Time to relook at native land
Wednesday, August 23, 2006
WHEN clans at Sorokoba blocked a railway line over an unsettled lease over the property, they were told in court that they did not own the land.
The judge told those clan members that the land actually belonged to the Native Land Trust Board and that the clans had no right to put up any sort of rail block.
That statement is one that has major ramifications around the country because the vast majority of land here is native land.
At the very least, it has ramifications over the terminology used and whether clan members should be called landowners at all if NLTB is the actual landowner under law.
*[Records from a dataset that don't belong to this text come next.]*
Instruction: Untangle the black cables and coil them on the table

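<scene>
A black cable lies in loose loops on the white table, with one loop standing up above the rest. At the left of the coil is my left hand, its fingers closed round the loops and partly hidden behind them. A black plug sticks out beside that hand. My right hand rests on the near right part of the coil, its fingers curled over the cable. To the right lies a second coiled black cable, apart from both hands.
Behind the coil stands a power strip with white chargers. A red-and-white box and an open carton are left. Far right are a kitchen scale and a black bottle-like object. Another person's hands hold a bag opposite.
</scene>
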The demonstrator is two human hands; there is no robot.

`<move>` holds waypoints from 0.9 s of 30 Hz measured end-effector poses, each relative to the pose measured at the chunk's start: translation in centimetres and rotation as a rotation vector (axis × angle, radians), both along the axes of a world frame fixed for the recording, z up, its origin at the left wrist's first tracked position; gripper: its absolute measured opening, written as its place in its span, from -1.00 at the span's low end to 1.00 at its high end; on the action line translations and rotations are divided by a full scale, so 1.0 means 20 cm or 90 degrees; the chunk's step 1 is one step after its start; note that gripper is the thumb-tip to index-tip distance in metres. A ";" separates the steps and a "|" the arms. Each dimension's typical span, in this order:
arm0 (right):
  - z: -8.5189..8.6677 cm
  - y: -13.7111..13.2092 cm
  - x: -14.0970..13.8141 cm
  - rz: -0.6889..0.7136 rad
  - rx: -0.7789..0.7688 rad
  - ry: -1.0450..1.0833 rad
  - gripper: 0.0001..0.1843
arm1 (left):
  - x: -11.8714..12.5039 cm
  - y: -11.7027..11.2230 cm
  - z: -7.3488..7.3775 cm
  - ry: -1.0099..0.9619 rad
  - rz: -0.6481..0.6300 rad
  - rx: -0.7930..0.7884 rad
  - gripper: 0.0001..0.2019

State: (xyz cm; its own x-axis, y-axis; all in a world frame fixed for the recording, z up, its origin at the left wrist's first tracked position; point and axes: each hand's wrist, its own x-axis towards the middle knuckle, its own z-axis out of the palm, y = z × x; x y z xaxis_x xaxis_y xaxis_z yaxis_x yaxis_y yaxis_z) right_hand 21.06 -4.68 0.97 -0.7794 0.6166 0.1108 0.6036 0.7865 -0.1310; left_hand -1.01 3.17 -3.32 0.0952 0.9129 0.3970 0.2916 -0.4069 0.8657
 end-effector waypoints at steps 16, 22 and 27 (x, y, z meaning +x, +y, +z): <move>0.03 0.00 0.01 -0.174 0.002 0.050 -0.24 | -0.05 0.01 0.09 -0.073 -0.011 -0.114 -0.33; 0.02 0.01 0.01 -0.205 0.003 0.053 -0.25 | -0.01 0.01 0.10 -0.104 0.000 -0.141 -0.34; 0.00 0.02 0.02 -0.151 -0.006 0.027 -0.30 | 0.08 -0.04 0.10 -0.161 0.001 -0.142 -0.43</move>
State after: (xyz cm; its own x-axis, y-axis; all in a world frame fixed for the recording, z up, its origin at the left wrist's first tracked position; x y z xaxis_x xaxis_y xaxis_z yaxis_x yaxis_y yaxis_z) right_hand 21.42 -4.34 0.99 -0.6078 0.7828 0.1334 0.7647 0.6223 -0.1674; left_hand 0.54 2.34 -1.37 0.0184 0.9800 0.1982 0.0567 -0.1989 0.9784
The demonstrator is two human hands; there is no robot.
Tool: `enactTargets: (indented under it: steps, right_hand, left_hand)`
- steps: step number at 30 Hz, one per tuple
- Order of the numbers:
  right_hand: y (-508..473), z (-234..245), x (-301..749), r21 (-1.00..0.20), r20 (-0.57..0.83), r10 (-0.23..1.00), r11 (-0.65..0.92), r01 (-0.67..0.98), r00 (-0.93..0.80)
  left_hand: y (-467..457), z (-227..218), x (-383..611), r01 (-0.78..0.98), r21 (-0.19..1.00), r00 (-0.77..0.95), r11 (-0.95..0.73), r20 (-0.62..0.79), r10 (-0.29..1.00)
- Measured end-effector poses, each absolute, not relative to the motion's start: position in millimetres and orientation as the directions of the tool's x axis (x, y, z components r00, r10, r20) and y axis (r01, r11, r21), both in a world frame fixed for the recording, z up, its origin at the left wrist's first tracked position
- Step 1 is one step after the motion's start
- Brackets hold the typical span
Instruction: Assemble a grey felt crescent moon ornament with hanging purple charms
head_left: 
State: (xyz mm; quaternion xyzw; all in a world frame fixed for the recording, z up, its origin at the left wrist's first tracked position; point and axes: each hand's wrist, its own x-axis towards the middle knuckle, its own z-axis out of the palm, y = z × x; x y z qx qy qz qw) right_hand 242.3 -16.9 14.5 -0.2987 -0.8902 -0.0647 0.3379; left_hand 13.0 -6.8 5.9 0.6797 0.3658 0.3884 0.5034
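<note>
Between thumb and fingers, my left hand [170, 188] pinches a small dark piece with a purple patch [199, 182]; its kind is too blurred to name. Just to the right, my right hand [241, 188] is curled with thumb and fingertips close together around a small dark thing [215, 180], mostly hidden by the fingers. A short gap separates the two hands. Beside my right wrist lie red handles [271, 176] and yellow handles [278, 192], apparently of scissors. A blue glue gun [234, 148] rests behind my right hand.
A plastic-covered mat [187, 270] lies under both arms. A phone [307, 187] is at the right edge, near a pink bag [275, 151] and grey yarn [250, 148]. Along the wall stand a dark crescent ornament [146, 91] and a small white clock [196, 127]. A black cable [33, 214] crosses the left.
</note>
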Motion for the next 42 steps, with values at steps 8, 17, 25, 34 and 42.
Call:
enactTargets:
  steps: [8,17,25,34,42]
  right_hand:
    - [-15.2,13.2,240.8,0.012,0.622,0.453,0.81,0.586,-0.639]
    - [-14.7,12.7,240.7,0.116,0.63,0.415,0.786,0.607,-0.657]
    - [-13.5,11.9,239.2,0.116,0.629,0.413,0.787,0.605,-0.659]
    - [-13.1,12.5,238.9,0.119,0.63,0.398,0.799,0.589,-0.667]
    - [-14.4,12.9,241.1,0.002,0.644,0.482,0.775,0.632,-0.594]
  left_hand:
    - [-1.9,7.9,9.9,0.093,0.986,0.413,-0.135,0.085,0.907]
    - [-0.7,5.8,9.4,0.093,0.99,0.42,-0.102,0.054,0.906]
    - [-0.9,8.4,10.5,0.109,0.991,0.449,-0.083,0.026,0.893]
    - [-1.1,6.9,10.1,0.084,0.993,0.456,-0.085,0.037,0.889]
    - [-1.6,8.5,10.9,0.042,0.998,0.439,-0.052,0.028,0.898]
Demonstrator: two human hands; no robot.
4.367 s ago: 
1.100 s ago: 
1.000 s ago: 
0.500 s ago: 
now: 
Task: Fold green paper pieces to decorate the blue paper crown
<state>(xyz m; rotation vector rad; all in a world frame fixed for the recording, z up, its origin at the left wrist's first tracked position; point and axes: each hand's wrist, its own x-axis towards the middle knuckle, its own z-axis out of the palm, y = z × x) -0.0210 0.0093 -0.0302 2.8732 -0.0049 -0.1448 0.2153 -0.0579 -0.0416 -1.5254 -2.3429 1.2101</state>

Now we see another dispute arise over a primary school in Momi. The NLTB renewed the lease on the land without consulting the clans involved. The clans say they need the land in question for development purposes. They refuse to accept any renewal of lease over the area concerned.
Now the future of more than 50 students in the primary school on the land is in doubt.
NLTB says that the Government through the Ministry of Education has already paid the $10,000 demanded as premium, while the school's committee paid the balance of $1,500 as well as the other charges and rental.
These funds, NLTB says, have been distributed to the clans despite the clan members' protests that they did not want the lease renewed.
Now the clans believe that there is something seriously amiss with the NLTB itself.
It is ironic that the clan members say NLTB has acted as if it owned the land when it granted consent to the lease renewal without the clan members' approval.
For under the law, according to the judge in the Sorokoba case, NLTB does own the land. But surely that does not give NLTB officials the right to trample over the interests and concerns of people that the land is supposed to benefit.
There is something amiss within the NLTB if clans believe that the only way they can get attention is by taking over land. It is time for the Government to relook at the native land question and how native land is being managed in the country.
To do that, the Fijian Affairs Ministry and the Prime Minister's Office must open up the NLTB and find out exactly where it is going wrong when it comes to its relationship with clans.
Until that is done, we will continue to see clans resort to takeovers to be heard.
Fiji T.V 1 news bulletin of Tuesday night reported that Fijian Affairs Board Minister is summoning the General Manager for N.L.T.B for an urgent meeting. This meeting is related to the comments by the G.M, Kalivati Bakani in lobbying actively for a cellular license for the Pacific Connex co-venture.
Sadly it is the entire semi-feudal cultural system that has failed to keep up with the times in Fiji. The same system of waste, cronyism that has permeated into the Government public service and statuary bodies.
This cancer in Fijian society is deeply rooted and designed to keep the elite layer in power and the impoverished and uneducated landowner out of contention.The same sense of entitlement in the G.C.C(to build a $F30 million new complex) is the extension of this cancer.
A cancer that someone like the Police Commisioner is trying to eradicate in Fiji.
Fiji Village reports that, the Commissioner Hughes indicates his favor of having a Commission of Inquiry into the 2000 coup before even considering Reconciliation and Tolerance. A welcome intiative from S.i.F.M.